"On n'est pas dans le futurisme, mais dans un drame bourgeois ou un thriller atmosphérique"
"Un fils peut-il devenir un autre, se peut-il qu'il ait toujours été un autre, un alien, un monstre ? Y a-t-il malentendu sur la filiation, méprise plus ou moins consciente, duperie plus ou moins consentie ? Qu'est-ce qu'un fils pour un père ? Une part de lui ? Sa continuation donc ou au contraire sa négation ?"
Attention sujet choc, et on ne peut plus actuel. Ce questionnement sur la filiation et la transmission, tout parent confronté à un acte horrible commis par son enfant y est confronté sans forcément trouver la réponse. Dans ce roman, Marc est soudainement projeté dans un gouffre d'incompréhension lorsqu'il apprend que son fils Bruno a tout laissé tomber pour partir en Syrie et rejoindre les djihadistes avec son copain Manu, fils du meilleur ami de Marc. Journaliste, Marc baigne dans l'actualité internationale, il est parfaitement documenté et connaît la réalité du terrain. Comment peut-il associer dans son esprit son fils (son bébé, son enfant, son ado...) avec les actes barbares qui sont commis partout dans le monde et dont les images révoltantes s'affichent sur les réseaux sociaux ? En inspectant son studio, en cherchant ce qu'il a pu manquer, Marc s'interroge bien au-delà de son propre cas sur la fascination qu'exerce la violence et sur la persistance de la barbarie au travers des années.
L'intelligence de ce roman est d'explorer à la fois ce qui a pu, dans la vie de Bruno l'inciter à chercher ailleurs des sensations fortes ou peut-être un sens à son existence, mais également ce qu'il a pu puiser dans ses gènes, dans l'héritage de ses ancêtres. Car Marc est d'origine française et allemande. Son grand-père, Helmut a connu la seconde guerre mondiale sans que son rôle n'ait été clairement expliqué dans la famille. Pour Marc, cela reste une interrogation, une marque invisible mais douloureuse. Impossible pour lui de ne pas associer tout allemand aux horreurs nazies, d'une façon ou d'une autre. Impossible non plus de ne pas faire le parallèle entre ces deux barbaries.

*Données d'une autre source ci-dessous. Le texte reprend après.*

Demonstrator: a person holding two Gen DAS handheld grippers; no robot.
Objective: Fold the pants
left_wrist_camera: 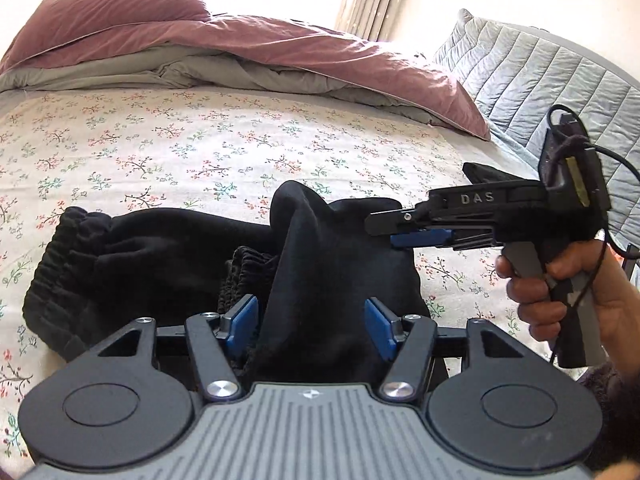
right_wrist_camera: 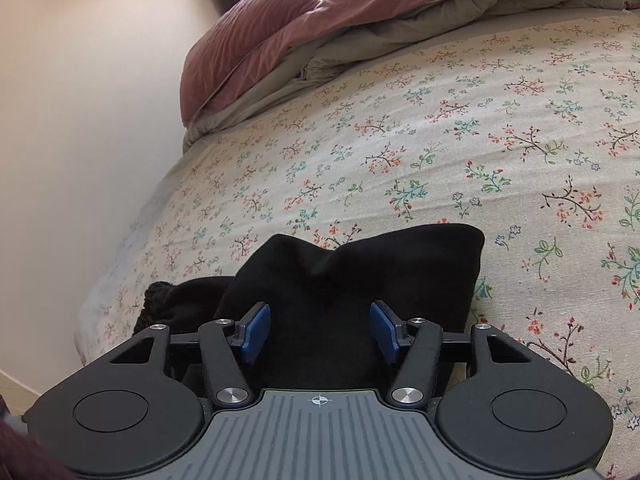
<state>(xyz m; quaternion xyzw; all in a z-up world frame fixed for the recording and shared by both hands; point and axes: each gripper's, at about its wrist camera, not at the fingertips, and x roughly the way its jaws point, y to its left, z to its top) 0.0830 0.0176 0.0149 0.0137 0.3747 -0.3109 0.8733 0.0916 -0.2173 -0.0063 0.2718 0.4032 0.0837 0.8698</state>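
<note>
Two grippers work over a floral bedsheet (left_wrist_camera: 160, 140). Black pants (left_wrist_camera: 160, 260) lie bunched on it, one fold peaked up. Left gripper (left_wrist_camera: 312, 330): blue pads spread wide, the fold between them unpressed. Right gripper (right_wrist_camera: 320, 334): tilted downward, jaws parted over the cloth, hand (left_wrist_camera: 560, 292) gripping its handle; body marked "DAS".

Pants (left_wrist_camera: 160, 264) black. Sheet (left_wrist_camera: 180, 152) off-white w/ small floral sprigs, red, teal, dark twigs. Duvet (left_wrist_camera: 280, 48) dusty mauve, grey underside. Quilted cover (left_wrist_camera: 540, 68) pale grey-blue. Gripper pads (left_wrist_camera: 244, 320) blue, frames black, bodies grey ribbed. Wall (right_wrist_camera: 80, 120) cream.
</note>
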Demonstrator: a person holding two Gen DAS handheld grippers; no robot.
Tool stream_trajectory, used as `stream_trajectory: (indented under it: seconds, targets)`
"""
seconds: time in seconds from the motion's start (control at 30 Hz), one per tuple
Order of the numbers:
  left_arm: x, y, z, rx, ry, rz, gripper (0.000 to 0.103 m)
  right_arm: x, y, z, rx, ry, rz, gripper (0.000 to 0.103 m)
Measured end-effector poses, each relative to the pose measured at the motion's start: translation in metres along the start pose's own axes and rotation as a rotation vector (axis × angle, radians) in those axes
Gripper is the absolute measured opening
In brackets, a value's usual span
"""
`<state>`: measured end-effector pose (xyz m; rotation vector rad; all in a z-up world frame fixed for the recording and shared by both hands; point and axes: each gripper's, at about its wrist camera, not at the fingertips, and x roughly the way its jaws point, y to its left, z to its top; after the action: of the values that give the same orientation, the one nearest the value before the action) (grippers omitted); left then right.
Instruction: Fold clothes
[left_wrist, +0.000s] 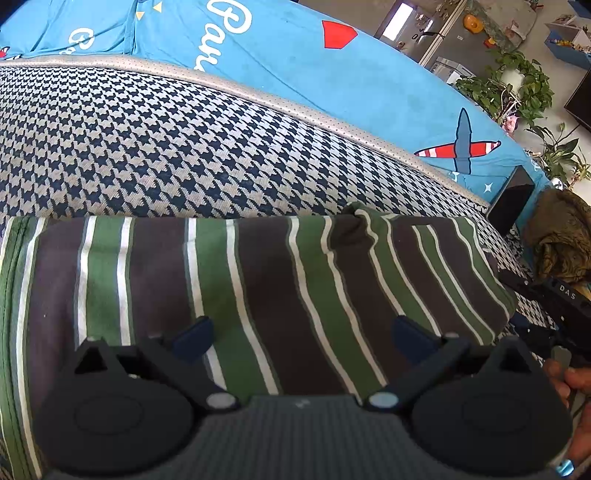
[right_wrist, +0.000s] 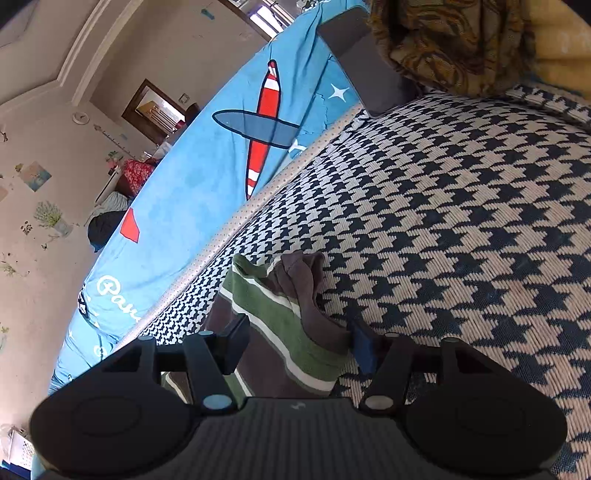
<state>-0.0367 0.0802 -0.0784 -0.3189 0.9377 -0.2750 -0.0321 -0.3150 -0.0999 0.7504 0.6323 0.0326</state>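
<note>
- Left gripper (left_wrist: 301, 332): jaws spread wide and released, hovering over the striped garment (left_wrist: 258, 280); cloth shows between the two pads, but neither visibly presses on it.
- Striped garment, left wrist view: green, brown and white stripes, lying as a broad folded panel on the houndstooth cover (left_wrist: 166, 147); it fills the space under and ahead of the jaws, with a small raised pucker at its far edge, ahead and to the right of them.
- Right gripper (right_wrist: 301, 345): jaws parted, with a corner of the striped garment (right_wrist: 291, 325) between them; the right pad sits against the cloth's bunched brown edge, the left pad touches it too, and no firm clench is evident.
- Houndstooth cover (right_wrist: 461, 221), right wrist view: stretches ahead and to the right of the jaws, bare beyond the garment's corner.
- Blue sheet (left_wrist: 314, 74): printed with an aeroplane and white lettering, beyond a pale perforated trim, well past both sets of jaws.
- Hand (left_wrist: 570, 398): partly seen at the right edge of the left wrist view, beside the left gripper.
</note>
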Motion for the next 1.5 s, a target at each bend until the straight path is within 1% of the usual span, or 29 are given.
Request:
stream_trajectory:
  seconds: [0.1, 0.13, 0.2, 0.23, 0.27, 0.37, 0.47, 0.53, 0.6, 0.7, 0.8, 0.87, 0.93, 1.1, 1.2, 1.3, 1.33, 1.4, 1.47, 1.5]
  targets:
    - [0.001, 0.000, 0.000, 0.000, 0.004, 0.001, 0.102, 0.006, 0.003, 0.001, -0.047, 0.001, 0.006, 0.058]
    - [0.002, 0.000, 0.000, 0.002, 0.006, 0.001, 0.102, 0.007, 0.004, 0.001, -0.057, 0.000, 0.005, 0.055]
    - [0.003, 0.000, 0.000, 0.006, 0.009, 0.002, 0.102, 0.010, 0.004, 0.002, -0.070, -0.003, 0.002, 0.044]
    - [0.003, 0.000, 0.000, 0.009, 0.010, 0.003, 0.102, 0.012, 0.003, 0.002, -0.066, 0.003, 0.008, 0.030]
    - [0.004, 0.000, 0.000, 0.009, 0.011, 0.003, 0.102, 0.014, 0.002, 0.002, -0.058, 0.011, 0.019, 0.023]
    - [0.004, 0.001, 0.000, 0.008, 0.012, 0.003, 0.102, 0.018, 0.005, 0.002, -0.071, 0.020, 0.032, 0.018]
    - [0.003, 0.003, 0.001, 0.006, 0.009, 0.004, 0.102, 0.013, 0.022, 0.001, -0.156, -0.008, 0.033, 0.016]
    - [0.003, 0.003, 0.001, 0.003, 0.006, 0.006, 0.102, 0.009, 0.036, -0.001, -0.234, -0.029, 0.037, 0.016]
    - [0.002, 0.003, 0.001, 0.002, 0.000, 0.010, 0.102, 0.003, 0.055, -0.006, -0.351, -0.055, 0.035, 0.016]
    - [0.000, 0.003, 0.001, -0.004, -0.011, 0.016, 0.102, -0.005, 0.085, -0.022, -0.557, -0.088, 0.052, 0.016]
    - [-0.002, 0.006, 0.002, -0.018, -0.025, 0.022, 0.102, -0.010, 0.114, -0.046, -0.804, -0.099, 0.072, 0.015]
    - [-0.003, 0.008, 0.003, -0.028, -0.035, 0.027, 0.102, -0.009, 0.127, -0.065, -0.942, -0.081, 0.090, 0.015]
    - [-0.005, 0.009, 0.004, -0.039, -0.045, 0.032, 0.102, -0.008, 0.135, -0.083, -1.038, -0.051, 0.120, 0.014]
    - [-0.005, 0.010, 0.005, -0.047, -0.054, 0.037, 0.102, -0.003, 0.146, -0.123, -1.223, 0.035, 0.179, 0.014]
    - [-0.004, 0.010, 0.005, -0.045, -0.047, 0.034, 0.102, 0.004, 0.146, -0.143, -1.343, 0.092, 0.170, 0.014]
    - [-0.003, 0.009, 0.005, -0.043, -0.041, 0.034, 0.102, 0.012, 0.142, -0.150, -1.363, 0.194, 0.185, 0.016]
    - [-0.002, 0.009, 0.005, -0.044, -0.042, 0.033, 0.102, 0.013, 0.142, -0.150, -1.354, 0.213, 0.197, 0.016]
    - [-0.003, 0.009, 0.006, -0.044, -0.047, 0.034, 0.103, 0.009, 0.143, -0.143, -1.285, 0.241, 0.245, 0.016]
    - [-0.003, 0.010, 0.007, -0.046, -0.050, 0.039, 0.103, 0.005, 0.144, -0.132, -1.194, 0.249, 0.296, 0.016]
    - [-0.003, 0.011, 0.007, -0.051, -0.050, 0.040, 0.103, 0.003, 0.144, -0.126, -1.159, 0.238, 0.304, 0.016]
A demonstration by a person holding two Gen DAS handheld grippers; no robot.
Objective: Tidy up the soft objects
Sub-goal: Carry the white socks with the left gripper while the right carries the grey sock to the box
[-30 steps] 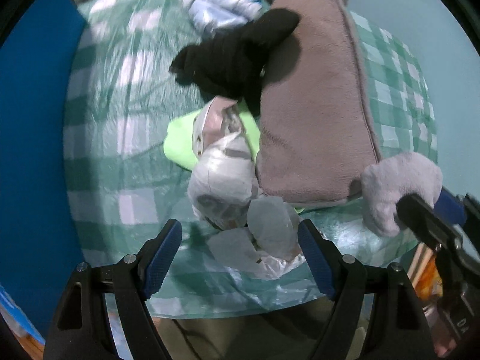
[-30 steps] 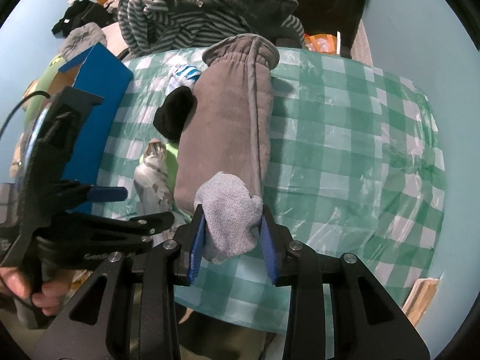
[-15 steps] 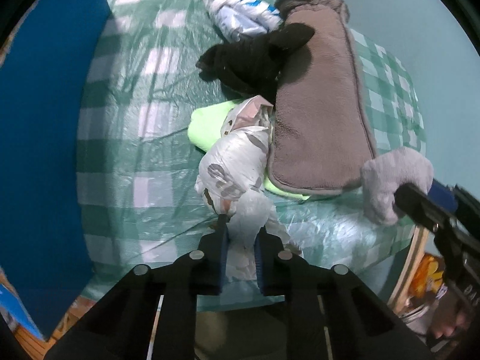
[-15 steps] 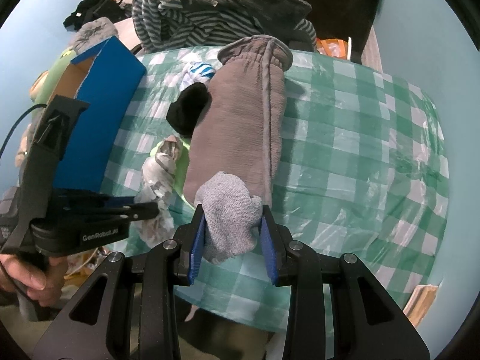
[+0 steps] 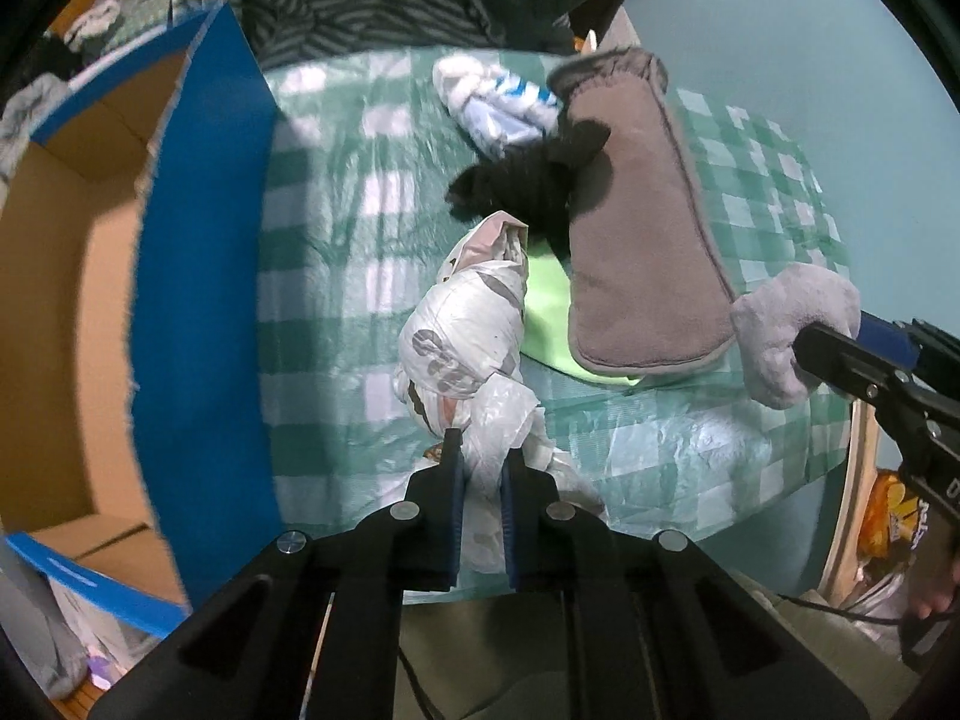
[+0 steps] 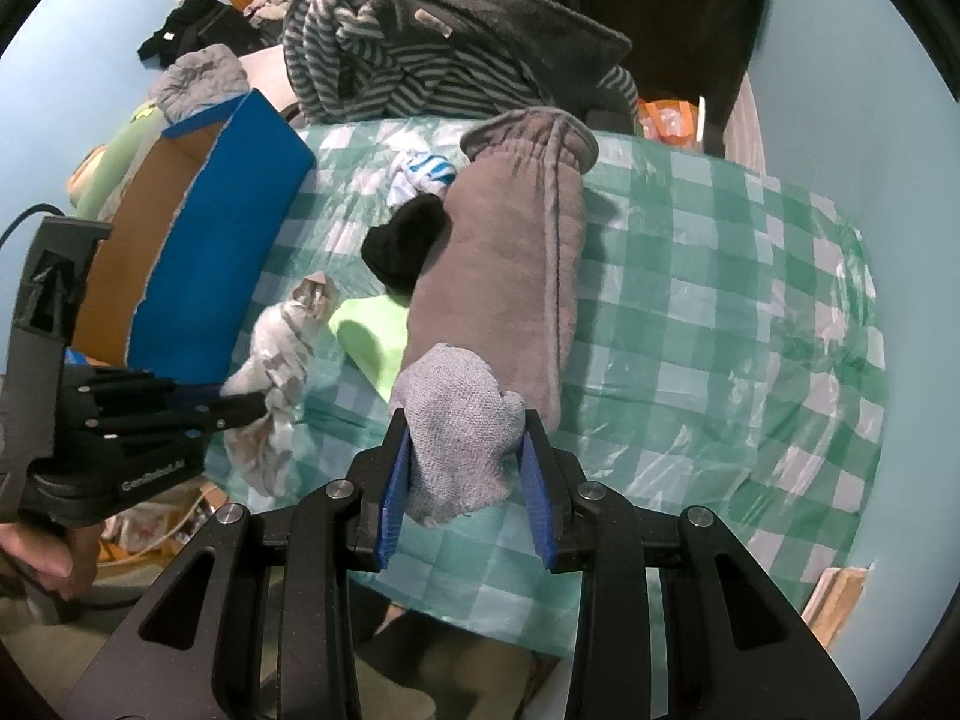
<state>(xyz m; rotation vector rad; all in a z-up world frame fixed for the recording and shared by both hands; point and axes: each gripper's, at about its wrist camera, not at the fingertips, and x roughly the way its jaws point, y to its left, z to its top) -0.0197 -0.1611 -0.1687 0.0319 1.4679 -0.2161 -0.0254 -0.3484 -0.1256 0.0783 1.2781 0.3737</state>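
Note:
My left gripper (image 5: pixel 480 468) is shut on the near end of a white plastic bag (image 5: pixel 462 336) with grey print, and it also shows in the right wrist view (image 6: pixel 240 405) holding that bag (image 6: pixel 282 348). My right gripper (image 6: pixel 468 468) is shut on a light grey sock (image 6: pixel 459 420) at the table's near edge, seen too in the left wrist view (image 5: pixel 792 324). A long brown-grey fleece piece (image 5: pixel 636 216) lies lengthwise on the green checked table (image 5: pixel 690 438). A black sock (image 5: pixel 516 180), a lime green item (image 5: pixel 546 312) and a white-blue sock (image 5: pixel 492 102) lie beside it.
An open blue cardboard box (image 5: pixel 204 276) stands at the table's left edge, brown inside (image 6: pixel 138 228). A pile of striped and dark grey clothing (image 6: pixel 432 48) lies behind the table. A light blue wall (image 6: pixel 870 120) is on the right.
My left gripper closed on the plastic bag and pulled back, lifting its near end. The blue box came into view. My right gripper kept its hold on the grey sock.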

Marc est un homme intelligent, cultivé, documenté et raisonnable. Le départ de Bruno le renvoie à ses propres tâtonnements de jeunesse, ses engagements politiques parfois violents. Mais tout de même... rien de comparable avec ces horreurs, attentats et décapitations en séries. Pourtant, il a toujours préféré laisser son fils faire ses propres expériences. Celle-ci en est une. De quoi revenir sur ses principes d'éducation ?
L'auteur est lui-même journaliste et parfaitement renseigné ce qui nous vaut une plongée synthétique et percutante dans l'histoire récente du terrorisme islamiste. Mais surtout, la question de l'héritage est particulièrement convaincante, et la démonstration assez glaçante qui montre à quel point la barbarie est résistante.
"C'est pour cela qu'on devient journaliste d'ailleurs, pour mettre entre guillemets la férocité du monde."
Le moins que l'on puisse dire c'est que l'auteur ne se cache ni derrière des guillemets ni derrière des faux-semblants. Le propos est cash et interpelle tout le monde quant à sa responsabilité tant sur le terrain politique, social que familial. Ça secoue, et c'est tant mieux.